22 :45 s’affichent sur ma montre. Moins d’une heure quinze avant les grands coups de minuit. Sonnera alors l’heure de mes vingt et un ans. Je suis couchée dans mon lit et j’écoute en boucle « Not about Angels » alors que je ne peux m’arrêter de pleurer.
Alors que je pleure toutes les larmes de mon corps, j’en veux au reste de l’humanité. J’en veux à mes parents, au gouvernement, à la société et le plus important, à ce foutu Covid.
Une heure dix avant les grands coups de minuit. Je devrais être dans un bar, avec quelques verres en trop à danser sur une table avec mes meilleurs amis qui ont tout autant bu que moi. Je devrais aborder le beau garçon qui me fait de l’œil ou alors commander une tournée de shooters à ceux qui me sont chers. Les épreindre et leur dire à quel point je suis reconnaissante de les avoir dans ma vie, car je ne sais pas ce que je ferais sans eux. Parce qu’en réalité, c’est exactement ça ; je ne sais pas comment j'arrive à continuer d'avancer sans eux. Je suis là, couchée, pétrifiée… J’aimerais pouvoir arrêter le temps sur l’horloge. Revenir en arrière, récupérer cette dernière année et demie perdue en raison de la Covid.
Je devais fêter mes vingt et un ans en grand, l’âge de la majorité. Je me souviens encore lorsque ma mère me parlait de faire un voyage pour l’occasion. Elle souhaitait m’amener à Vegas.
Je me souviens de la déception que j’ai éprouvée à ma fête de vingt ans. « C’est pas grave, l’an prochain je vais pouvoir sortir avec mes amis pour célébrer en grand », que je me disais.
Un an. Trois cent soixante-cinq jours. Huit mille sept cent soixante minutes. Trente et un millions cinq cent trente-six mille secondes.
Tout ce temps que l’on ne rattrapera jamais, tous ces souvenirs partis à tout jamais. Les meilleures années de la vingtaine qui s’éteignent à petit feu, laissant place à une vague d’incertitude.
Le temps continue d’avancer. Plus qu’une heure avant le grand jour. Tout le monde se fait exciter autour de moi. On me rappelle que j’aurai vingt et un ans, à quel point c’est gros d’avoir vingt et un ans. Pourtant, une partie de moi est toujours coincée dans le corps de la jeune femme de dix-neuf ans. Celle qui a débuté la pandémie en voulant croire. Croire que ça irait bien, croire qu’elle pourrait serrer les membres de sa famille dans ses bras pour sa fête. Une partie de moi croit toujours en ce mauvais rêve. Le temps s’écoule, pourtant rien ne change.

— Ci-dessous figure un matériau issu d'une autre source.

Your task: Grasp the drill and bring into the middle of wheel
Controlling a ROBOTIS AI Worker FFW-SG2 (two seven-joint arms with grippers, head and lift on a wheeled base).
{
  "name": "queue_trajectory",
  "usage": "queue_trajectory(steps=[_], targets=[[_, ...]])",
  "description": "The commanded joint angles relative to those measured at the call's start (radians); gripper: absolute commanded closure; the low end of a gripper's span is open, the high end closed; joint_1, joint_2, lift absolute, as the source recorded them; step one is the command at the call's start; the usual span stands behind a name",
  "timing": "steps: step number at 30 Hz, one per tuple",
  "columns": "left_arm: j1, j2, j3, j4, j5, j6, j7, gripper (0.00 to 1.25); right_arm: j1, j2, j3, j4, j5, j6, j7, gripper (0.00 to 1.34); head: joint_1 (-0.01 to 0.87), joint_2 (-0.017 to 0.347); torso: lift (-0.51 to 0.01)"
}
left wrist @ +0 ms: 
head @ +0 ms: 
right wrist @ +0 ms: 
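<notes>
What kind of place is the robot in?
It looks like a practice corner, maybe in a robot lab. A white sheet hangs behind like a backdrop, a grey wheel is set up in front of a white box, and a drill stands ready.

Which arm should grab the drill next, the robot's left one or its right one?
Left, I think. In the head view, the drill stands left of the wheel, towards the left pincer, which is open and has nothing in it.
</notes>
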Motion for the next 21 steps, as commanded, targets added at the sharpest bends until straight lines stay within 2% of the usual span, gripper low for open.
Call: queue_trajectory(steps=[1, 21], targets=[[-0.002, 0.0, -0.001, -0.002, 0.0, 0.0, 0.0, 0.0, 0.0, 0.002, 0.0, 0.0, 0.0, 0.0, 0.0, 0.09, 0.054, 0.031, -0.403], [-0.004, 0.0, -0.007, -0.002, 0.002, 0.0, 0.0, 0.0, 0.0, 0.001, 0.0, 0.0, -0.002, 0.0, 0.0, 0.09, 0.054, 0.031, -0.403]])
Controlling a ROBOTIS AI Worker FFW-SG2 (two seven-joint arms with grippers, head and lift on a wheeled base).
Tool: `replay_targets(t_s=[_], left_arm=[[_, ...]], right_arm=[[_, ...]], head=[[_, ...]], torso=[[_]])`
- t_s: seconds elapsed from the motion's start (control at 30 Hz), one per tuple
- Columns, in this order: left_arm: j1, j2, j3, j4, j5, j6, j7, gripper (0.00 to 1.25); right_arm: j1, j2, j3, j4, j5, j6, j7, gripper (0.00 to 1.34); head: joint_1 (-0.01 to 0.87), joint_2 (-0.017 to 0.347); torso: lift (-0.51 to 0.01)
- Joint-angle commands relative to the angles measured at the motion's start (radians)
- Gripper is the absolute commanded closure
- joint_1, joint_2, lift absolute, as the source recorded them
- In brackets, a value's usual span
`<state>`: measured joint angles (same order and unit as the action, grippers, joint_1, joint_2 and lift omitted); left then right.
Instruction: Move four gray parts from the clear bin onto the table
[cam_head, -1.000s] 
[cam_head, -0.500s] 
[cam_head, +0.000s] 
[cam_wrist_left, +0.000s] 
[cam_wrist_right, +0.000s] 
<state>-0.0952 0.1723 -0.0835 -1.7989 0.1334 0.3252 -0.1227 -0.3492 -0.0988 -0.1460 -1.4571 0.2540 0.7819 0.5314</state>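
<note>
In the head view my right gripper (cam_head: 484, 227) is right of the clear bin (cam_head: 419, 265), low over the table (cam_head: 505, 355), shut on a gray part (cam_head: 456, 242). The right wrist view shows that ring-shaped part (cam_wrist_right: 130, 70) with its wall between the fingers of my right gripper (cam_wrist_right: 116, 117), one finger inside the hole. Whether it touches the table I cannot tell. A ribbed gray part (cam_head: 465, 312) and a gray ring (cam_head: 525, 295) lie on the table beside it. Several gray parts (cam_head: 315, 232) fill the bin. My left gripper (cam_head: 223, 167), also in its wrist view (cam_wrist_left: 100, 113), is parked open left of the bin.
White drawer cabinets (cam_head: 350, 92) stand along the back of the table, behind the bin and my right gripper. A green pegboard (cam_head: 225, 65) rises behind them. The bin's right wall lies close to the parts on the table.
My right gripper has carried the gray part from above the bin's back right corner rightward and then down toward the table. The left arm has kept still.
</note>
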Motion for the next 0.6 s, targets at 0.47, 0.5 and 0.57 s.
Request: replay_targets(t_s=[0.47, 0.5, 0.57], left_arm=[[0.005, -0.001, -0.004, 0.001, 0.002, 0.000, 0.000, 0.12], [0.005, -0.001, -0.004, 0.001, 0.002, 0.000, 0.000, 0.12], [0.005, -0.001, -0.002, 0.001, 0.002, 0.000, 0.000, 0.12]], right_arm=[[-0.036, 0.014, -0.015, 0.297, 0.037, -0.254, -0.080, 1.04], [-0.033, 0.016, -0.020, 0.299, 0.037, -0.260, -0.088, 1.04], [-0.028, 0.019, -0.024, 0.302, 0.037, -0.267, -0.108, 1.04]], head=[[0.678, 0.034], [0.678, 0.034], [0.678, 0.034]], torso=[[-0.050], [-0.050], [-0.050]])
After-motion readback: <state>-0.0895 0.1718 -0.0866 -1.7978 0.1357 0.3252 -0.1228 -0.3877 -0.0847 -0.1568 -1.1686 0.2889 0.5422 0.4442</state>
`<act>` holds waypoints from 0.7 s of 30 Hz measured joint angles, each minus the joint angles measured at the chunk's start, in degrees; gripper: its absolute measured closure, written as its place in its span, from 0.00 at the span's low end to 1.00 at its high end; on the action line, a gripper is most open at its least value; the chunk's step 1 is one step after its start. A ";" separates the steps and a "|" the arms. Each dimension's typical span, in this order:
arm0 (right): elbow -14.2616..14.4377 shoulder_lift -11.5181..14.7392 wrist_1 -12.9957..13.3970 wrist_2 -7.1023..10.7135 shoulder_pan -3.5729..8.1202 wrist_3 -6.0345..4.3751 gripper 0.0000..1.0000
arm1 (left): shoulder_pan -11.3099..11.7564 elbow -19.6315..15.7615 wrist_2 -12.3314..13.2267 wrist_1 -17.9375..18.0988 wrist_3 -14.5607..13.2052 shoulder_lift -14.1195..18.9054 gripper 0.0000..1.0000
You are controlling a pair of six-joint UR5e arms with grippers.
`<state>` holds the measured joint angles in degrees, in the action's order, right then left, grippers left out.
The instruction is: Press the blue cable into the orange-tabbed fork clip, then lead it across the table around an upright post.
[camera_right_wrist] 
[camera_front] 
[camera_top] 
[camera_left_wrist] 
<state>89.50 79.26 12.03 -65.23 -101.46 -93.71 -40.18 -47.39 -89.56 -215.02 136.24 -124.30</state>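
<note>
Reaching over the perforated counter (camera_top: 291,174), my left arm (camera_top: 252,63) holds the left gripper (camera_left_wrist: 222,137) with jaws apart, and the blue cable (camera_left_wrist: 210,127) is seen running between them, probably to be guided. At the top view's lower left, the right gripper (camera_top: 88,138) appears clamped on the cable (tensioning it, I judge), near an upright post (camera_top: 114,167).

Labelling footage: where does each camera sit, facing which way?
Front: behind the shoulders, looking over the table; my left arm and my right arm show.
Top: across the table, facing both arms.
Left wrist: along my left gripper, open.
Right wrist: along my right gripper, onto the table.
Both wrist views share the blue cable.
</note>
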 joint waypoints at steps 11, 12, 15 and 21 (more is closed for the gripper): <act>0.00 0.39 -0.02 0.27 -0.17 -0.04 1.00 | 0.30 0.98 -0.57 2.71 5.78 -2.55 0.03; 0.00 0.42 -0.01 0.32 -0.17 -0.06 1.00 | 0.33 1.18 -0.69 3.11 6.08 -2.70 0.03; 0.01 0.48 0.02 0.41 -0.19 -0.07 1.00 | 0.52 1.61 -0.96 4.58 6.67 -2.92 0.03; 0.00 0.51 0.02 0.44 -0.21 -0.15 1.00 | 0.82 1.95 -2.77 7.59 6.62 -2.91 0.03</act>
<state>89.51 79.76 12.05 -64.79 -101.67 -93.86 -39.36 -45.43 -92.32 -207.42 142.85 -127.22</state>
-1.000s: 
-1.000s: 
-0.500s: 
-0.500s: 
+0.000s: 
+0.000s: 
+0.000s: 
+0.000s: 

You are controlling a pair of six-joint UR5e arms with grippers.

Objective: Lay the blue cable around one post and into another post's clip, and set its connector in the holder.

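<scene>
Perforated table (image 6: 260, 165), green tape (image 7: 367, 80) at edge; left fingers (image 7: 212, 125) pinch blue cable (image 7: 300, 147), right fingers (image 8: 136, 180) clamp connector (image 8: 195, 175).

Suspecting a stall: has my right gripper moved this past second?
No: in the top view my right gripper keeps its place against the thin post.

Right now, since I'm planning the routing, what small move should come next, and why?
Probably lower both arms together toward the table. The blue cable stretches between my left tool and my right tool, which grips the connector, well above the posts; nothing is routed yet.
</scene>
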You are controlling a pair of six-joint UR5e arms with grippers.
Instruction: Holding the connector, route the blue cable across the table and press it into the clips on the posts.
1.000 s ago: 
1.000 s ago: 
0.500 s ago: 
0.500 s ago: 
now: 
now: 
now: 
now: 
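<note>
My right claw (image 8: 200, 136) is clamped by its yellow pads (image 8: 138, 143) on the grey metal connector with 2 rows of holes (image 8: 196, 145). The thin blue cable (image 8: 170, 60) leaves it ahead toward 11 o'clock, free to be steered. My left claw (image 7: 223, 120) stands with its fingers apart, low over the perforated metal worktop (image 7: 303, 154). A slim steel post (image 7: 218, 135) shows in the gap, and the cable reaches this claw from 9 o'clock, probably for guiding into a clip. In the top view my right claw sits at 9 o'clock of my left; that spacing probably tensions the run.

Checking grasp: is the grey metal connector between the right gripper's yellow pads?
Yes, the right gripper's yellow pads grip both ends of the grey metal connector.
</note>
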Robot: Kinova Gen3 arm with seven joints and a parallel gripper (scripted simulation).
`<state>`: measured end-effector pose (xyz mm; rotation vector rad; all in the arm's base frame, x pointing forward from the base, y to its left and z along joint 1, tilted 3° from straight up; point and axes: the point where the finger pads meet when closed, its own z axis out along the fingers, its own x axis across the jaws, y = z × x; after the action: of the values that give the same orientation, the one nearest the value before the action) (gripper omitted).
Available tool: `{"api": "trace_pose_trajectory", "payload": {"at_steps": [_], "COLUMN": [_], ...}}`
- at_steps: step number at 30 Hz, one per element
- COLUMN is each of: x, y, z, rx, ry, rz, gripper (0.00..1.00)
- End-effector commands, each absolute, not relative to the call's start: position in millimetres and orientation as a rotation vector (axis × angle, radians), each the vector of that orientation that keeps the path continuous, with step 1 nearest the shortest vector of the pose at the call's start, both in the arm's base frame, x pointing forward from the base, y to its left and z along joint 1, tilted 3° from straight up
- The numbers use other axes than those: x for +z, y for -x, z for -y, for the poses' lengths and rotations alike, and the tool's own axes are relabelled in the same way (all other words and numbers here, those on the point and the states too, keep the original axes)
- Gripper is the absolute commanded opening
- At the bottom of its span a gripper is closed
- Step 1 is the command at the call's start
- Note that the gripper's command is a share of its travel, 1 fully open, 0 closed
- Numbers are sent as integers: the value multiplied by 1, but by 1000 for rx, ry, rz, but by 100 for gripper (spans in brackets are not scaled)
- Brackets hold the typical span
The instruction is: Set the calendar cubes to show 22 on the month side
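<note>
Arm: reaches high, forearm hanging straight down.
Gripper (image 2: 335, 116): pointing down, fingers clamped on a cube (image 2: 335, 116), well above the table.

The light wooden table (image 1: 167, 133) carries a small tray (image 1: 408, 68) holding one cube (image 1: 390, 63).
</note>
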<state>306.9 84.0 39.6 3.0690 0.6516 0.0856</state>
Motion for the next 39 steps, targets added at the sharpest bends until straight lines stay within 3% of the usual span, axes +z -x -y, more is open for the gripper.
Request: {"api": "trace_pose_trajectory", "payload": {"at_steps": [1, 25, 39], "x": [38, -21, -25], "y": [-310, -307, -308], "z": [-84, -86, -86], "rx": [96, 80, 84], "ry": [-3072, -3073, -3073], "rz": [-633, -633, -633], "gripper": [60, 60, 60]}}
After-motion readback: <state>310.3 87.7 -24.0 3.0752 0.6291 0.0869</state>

Je crains mon réveil du lendemain. Sortir de ma chambre avec mes parents qui m’attendent à bras ouverts pour me souhaiter un joyeux anniversaire. Devoir leur faire un sourire comme si de rien était. Oublier la veille, toutes ces larmes qui se sont écoulées et mettre la faute des yeux boursoufflés sur un manque flagrant de sommeil. Le faire parce que je devrais me compter chanceuse d’être en vie et en bonne santé. Le faire parce que certains l'ont eu beaucoup plus difficile que moi. Le faire parce que c'est pas grave, c'est juste mes vingt et un ans, je pourrai me rattraper à ma fête de vingt deux ans.